Eu o deixaria à vontade pra tomar um banho caso ele quisesse. Arranjaria uma toalha azul. Porque azul é de menino. Enquanto ele se divertisse com o coquetel de sabonetes líquidos que eu pré-selecionara para aquela noite, eu escolheria a trilha sonora do nosso “durante”. Música para sexo de primeiro encontro sempre é um assunto delicado. Certa vez um rapaz colocou Sade pra mim. Nada contra Sade, mas como aquilo foi cafa! Certa vez, meu shuffle me traiu e desempenhou um “Fantômas” no meio do nosso desempenho. Mike Patton é o homem mais sexy do mundo, mas dividindo os vocais com Cat Power ou Jenniffer Charles, não com satã.
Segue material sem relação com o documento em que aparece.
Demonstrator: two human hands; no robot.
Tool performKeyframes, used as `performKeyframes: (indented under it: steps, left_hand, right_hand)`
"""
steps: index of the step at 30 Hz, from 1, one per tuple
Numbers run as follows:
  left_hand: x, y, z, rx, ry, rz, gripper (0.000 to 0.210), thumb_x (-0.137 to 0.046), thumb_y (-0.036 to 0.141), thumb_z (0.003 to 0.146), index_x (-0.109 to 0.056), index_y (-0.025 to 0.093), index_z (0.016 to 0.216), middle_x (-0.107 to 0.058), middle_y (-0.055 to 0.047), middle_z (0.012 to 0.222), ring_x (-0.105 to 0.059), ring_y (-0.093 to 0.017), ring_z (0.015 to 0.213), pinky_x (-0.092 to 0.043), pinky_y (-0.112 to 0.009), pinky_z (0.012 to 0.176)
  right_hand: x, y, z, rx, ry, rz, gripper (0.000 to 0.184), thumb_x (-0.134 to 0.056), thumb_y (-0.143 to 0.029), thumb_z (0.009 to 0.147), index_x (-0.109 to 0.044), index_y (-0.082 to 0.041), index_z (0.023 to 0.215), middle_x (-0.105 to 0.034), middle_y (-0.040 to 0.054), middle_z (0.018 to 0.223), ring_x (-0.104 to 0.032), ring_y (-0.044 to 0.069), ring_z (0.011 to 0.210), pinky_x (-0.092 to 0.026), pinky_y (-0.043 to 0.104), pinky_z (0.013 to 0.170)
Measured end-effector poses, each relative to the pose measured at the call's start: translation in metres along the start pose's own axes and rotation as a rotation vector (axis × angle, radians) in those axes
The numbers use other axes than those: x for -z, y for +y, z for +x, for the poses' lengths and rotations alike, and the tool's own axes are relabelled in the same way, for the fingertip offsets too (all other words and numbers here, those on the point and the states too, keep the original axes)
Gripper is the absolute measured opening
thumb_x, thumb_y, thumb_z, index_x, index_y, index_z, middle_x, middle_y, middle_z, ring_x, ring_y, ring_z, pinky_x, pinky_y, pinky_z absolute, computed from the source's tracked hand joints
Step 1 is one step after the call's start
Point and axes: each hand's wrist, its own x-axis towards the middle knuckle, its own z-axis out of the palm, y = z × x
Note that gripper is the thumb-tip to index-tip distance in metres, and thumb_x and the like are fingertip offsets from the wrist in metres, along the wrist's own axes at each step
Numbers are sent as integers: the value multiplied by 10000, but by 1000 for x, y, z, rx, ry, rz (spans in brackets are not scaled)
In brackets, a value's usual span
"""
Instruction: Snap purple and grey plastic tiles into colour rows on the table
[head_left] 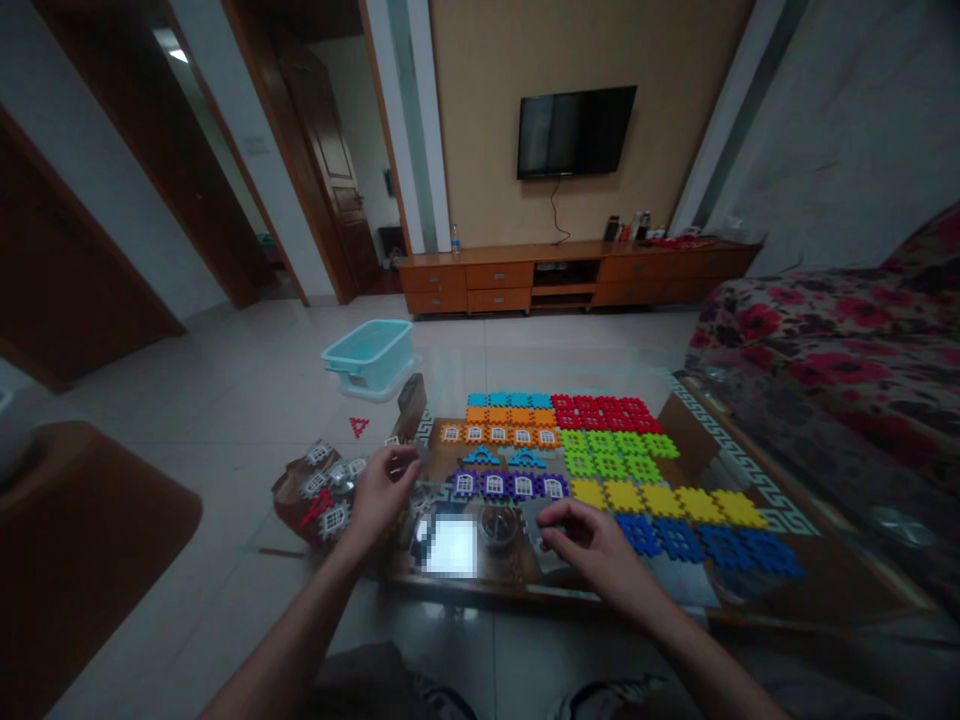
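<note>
My left hand [386,487] hovers over the left part of the glass table, its fingers curled together. A small white window piece [392,441] shows just beyond its fingertips; whether the hand grips it is unclear. My right hand [589,535] is curled near the front edge, beside the blue square tiles [679,540], and anything between its fingers is too blurred to name. Between and beyond the hands lie purple tiles with white windows [495,485], blue roof-shaped pieces [481,457] and orange window tiles [499,434]. Yellow tiles [660,499] lie beyond my right hand.
Green tiles [611,466], red tiles [600,412] and light-blue tiles [510,400] form rows farther back. Loose window pieces [334,518] lie at the left, near a red triangle piece [359,427]. A bright screen [450,545] lies in front. Behind stands a turquoise bin [375,385].
</note>
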Motion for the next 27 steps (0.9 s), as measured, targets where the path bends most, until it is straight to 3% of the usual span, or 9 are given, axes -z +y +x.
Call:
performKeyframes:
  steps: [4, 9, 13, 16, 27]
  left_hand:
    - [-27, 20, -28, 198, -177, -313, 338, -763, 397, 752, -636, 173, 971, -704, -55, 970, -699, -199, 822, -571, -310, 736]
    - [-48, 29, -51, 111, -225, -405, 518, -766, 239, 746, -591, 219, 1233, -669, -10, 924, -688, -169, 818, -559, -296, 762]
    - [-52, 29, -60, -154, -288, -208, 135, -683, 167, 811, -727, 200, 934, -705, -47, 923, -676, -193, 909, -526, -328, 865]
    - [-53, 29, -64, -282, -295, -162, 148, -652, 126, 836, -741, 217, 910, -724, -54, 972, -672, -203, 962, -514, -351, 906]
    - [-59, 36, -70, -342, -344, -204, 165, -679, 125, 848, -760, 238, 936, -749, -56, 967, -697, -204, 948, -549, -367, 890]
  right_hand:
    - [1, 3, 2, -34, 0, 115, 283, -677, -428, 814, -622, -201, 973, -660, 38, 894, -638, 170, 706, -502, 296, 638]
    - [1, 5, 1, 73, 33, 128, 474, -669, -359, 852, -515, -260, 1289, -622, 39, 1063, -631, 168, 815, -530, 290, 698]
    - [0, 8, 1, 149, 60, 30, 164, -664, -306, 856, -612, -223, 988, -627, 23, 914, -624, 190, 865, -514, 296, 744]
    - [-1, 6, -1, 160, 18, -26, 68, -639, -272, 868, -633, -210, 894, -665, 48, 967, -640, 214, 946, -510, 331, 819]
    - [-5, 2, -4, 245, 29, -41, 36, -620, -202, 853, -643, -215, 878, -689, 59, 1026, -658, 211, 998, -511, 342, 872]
E é por isso que trilha para sexo é uma arte ainda desvalorizada. Pode catalizar ou arruinar definitivamente o clima. Escolher um tema romântico de cara é pretensioso e canastrão. Deixar à mercê do shuffle do seu iTunes pode ser como abrir a caixa de Pandora. Botar um jazz, apesar de nunca ser errado, pode intimidar demais. Falta a sensação de estar à vontade, a liberdade pra falar uma besteira sem culpa. Afinal, imagina a pressão, fazer sexo com o intelectual apreciador de um gênero musical elegantérrimo quando você, vez ou outra, adora falar de cocô.
E é por isso que eu fiz uma playlist só com canções do Richard Cheese. É um perigoso cruzamento de um jazz refinado com o Tiririca, eu sei. Mas imagina só, que divertido. É a Britney Spears na voz de um fanfarrão, com contrabaixo acústico e metais precisos. É a forma palatável de ouvir a Fergie ou o inusitado Michael Jackson com coro infantil. E ele pode achar que você não é ousada na cama, e você, que ele transpira de uma forma não humana, e vocês descobrem que só há uma camisinha não-lubrificada. Mas quando Richard Cheese se atreve a fazer um mambo de Sunday Bloody Sunday, há essa coisa que nunca pode dar errado. Uma longa e inesperada risada compartilhada, mais instintiva e verdadeira que todos os rituais de reprodução. E com o poder necessário para preencher silêncios constrangedores e roubar a cena no caso de experiências desastrosas.